*** Block opens ***

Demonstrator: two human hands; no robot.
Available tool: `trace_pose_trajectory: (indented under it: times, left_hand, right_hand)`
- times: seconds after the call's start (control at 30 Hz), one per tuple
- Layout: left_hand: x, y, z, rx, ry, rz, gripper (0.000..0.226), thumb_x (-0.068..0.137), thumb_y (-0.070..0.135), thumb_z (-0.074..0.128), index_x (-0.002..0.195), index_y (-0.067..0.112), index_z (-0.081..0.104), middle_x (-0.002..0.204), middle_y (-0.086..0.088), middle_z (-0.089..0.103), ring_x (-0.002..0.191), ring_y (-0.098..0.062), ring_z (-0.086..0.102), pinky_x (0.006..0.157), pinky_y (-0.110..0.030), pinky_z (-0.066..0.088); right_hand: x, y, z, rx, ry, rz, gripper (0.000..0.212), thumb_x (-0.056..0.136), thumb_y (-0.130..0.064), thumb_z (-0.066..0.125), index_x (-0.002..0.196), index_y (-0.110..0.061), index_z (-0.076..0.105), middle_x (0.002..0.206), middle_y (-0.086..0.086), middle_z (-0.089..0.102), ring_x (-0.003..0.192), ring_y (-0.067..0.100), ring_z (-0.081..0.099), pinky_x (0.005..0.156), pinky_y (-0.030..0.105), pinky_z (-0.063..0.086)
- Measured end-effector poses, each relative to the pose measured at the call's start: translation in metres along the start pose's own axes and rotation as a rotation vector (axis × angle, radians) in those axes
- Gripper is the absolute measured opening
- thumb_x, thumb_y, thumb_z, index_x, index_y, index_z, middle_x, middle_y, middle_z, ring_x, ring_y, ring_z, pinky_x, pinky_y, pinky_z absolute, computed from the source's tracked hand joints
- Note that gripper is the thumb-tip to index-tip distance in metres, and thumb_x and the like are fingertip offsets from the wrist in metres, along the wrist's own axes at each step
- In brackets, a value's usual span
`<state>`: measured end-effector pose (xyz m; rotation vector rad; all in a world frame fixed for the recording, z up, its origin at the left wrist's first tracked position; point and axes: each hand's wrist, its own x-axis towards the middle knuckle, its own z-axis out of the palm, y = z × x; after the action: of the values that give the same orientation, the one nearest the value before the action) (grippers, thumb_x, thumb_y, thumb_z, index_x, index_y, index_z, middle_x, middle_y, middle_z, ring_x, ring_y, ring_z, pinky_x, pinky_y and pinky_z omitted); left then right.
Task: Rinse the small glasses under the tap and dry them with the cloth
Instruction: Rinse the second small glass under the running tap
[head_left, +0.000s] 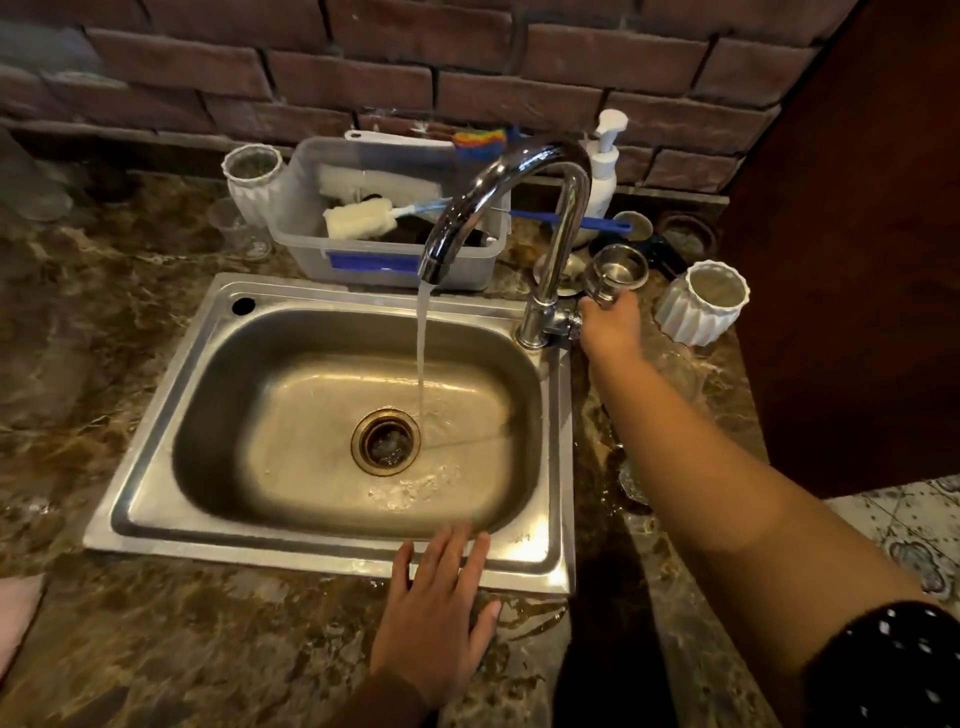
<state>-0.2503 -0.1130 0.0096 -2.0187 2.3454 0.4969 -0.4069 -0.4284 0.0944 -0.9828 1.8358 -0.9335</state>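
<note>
Right hand (610, 325) closed on the tap handle (574, 323), water (422, 353) running into the sink (332, 545), left hand (441, 597) flat on the worktop (208, 649), fingers (465, 545) apart.

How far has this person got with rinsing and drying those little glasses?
Barely started. Done: the tap is running into the sink. In hand: the right hand is at the tap's handle, and the left hand lies flat on the sink's front edge, holding nothing. Left: a small glass stands untouched on the counter; none is under the water, and no drying has begun.
</note>
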Motion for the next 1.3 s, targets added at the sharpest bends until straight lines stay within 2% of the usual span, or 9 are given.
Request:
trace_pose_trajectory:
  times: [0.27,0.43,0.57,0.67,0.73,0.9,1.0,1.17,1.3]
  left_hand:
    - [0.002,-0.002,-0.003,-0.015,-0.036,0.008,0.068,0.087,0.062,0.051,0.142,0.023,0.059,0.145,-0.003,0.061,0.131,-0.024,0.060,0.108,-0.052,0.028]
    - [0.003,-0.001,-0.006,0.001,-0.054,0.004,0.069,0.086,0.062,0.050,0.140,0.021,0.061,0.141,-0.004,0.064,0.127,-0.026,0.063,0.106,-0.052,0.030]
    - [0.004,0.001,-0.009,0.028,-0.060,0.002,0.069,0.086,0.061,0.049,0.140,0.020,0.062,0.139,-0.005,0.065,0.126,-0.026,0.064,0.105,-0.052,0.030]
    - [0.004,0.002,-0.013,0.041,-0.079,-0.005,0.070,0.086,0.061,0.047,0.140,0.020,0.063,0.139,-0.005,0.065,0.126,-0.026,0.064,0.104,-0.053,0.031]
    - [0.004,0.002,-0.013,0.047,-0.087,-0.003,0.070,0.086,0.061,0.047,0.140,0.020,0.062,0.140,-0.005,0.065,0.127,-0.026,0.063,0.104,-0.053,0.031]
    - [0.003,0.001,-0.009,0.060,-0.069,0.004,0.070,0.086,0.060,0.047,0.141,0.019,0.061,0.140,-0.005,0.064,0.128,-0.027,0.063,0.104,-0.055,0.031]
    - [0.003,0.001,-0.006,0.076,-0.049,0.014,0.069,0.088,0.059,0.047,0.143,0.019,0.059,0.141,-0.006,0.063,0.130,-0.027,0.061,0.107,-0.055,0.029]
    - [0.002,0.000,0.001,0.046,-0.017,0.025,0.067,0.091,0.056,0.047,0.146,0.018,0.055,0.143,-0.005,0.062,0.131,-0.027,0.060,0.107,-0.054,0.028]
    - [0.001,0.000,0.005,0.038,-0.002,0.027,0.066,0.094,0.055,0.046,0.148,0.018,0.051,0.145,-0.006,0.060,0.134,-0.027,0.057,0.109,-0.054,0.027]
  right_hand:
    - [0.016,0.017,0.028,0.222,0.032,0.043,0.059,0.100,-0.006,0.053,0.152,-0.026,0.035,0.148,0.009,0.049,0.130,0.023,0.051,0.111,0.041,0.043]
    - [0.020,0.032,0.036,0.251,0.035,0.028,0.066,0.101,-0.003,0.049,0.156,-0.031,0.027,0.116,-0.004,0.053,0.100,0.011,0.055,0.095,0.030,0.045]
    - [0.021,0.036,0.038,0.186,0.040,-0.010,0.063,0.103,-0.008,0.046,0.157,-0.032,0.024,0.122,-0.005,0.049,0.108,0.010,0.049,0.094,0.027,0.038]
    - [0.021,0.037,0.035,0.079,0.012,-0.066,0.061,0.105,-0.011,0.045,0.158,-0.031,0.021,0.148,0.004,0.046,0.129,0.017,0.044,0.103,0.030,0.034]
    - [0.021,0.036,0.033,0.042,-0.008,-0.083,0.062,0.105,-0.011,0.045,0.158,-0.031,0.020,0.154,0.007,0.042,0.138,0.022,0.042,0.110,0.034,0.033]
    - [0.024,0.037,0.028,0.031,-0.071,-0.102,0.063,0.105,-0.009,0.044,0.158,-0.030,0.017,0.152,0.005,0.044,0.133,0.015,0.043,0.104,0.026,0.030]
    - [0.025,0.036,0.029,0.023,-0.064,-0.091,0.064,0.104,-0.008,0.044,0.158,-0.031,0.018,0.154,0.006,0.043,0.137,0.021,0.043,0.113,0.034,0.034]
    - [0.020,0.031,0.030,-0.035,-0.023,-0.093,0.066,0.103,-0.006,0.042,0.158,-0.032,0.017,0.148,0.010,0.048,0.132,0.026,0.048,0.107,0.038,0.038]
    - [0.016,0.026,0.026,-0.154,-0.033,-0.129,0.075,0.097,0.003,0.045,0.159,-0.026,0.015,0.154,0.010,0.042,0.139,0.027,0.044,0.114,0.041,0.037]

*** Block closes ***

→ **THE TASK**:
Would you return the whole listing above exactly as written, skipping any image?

→ **RESPONSE TO THE EXERCISE**:
Demonstrator: two human hands; no robot.
Available tool: `trace_pose_trajectory: (indented under it: times, left_hand, right_hand)`
- times: seconds after the call's start (control at 30 Hz), one per tuple
- Layout: left_hand: x, y, z, rx, ry, rz, gripper (0.000..0.226), thumb_x (-0.068..0.137), thumb_y (-0.070..0.135), thumb_z (-0.074..0.128), index_x (-0.002..0.195), index_y (-0.067..0.112), index_z (-0.081..0.104), middle_x (-0.002..0.204), middle_y (-0.086..0.088), middle_z (-0.089..0.103), ring_x (-0.002..0.191), ring_y (-0.098..0.062), ring_z (-0.086..0.102), pinky_x (0.006..0.157), pinky_y (-0.110..0.030), pinky_z (-0.066..0.088); right_hand: x, y, z, rx, ry, rz, gripper (0.000..0.212), thumb_x (-0.056..0.136), thumb_y (-0.130..0.064), thumb_z (-0.066..0.125), index_x (-0.002..0.196), index_y (-0.110..0.061), index_z (-0.076..0.105), middle_x (0.002..0.206), middle_y (-0.086..0.086), middle_z (-0.089..0.102), ring_x (-0.003..0.192), ring_y (-0.067..0.100), ring_z (-0.081..0.099), pinky_x (0.005..0.156), pinky_y (-0.030..0.105), pinky_z (-0.063..0.086)
- Measured end-effector poses, each relative to the pose measured at the call's start: translation in metres along the start pose's own axes and rotation as a rotation vector (axis × angle, radians) in those axes
- Gripper is the absolute measured opening
- thumb_x, thumb_y, thumb_z, index_x, index_y, index_z, middle_x, middle_y, middle_z, ring_x, ring_y, ring_z, pinky_x, pinky_y, pinky_z absolute, computed from the source's tracked hand joints
- Note that gripper is the thumb-tip to index-tip distance in metres, and thumb_x and the like are fingertip offsets from the wrist in metres, along the wrist's own axes at each step
- In brackets, a value's usual span
`<state>`: measured end-effector pose (xyz m; rotation vector rad; all in a world frame fixed for the recording, z up, its origin at the left wrist's first tracked position; point and axes: each hand's wrist, its own x-axis towards the middle knuckle, its own z-axis out of the palm, y = z × x; after the action: of the values that give the same orientation, the one nearest the value before the action) (grippers, thumb_x, thumb_y, thumb_z, index_x, index_y, index_z, middle_x, middle_y, middle_z, ring_x, ring_y, ring_z, pinky_x, pinky_y and pinky_z omitted); left then right.
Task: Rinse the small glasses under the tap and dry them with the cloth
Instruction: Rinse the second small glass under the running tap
[head_left, +0.000s] 
<state>-0.2503 -0.1130 0.0096 -2.0187 2.3454 0.4969 -0.4069 -0.4284 0.0944 -0.9828 1.8358 -0.9335</state>
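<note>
Right hand (610, 325) closed on the tap handle (574, 323), water (422, 353) running into the sink (332, 545), left hand (441, 597) flat on the worktop (208, 649), fingers (465, 545) apart.

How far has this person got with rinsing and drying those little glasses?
Barely started. Done: the tap is running into the sink. In hand: the right hand is at the tap's handle, and the left hand lies flat on the sink's front edge, holding nothing. Left: a small glass stands untouched on the counter; none is under the water, and no drying has begun.
</note>
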Motion for the next 1.3 s, targets added at the sharpest bends until straight lines stay within 2% of the usual span, or 9 are given.
Request:
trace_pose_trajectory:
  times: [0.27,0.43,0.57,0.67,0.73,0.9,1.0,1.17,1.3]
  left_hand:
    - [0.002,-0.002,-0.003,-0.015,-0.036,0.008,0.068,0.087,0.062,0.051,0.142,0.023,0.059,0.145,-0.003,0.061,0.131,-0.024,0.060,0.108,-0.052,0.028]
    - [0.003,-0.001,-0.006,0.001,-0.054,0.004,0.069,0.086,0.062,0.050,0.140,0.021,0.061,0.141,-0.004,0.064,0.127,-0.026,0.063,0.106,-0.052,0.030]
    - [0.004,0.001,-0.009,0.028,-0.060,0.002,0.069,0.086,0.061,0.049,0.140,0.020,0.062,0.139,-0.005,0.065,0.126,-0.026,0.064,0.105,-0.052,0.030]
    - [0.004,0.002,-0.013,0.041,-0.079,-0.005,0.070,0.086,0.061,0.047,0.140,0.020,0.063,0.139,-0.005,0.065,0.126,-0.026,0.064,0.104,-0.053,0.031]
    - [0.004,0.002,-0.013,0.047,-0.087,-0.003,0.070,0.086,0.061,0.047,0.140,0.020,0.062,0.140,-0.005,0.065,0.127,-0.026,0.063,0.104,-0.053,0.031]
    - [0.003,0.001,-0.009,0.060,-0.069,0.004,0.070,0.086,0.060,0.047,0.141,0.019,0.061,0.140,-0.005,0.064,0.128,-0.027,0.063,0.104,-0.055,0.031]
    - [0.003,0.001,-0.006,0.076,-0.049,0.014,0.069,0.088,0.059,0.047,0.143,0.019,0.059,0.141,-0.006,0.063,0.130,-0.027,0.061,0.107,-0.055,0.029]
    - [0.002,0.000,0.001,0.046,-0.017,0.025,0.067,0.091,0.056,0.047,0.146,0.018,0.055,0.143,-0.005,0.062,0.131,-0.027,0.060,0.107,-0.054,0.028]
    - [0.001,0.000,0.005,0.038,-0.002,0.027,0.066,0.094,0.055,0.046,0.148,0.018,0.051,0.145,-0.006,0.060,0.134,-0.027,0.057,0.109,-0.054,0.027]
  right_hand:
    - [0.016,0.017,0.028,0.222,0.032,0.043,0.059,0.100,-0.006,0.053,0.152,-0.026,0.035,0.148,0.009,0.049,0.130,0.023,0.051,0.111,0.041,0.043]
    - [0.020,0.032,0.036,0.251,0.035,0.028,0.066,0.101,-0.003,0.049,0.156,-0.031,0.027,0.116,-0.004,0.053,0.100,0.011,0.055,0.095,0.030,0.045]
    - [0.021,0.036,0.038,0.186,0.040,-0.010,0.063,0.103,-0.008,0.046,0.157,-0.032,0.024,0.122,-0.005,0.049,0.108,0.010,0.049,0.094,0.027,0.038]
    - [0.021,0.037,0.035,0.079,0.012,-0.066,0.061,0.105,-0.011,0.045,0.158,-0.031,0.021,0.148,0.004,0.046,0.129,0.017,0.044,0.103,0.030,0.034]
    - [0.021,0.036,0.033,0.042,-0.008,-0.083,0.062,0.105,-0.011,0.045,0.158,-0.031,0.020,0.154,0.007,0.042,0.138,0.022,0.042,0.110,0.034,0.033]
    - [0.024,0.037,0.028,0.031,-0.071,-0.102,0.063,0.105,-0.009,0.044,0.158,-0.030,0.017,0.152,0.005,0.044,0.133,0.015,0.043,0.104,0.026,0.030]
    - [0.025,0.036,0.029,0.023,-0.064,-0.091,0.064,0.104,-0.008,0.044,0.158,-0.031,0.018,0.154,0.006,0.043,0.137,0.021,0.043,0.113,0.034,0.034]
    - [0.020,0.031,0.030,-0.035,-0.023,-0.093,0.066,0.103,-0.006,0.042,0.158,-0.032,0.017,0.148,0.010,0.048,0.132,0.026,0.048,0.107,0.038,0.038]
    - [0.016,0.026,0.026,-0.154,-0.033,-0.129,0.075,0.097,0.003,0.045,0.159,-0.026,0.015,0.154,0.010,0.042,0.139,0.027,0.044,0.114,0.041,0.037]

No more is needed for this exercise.